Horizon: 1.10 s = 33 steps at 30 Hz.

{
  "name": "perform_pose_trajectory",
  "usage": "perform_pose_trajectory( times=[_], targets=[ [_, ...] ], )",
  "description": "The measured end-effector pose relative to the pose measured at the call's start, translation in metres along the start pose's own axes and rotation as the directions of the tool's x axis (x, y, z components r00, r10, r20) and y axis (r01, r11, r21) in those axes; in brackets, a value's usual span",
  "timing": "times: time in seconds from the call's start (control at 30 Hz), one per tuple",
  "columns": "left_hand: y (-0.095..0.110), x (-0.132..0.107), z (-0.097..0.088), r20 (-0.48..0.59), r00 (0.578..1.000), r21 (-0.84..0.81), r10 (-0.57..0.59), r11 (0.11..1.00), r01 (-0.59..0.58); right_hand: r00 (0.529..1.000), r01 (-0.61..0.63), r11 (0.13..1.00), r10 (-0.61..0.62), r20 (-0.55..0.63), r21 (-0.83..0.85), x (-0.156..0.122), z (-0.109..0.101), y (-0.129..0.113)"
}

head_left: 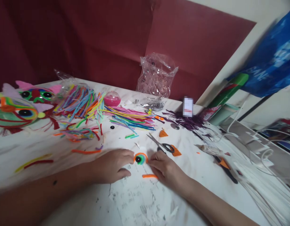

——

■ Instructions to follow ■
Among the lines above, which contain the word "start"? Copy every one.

■ Result of the exercise ■
  "description": "The measured end-effector pose relative to the pose measured at the call's start, translation in metres along the start pose's own axes and rotation as the directions of the tool's x axis (x, y, z components r00, r10, r20) and y axis (r01, r11, r21) in those axes; in brackets, a value's usual span",
  "timing": "times: time in seconds from the call's start (control at 30 Hz), one per tuple",

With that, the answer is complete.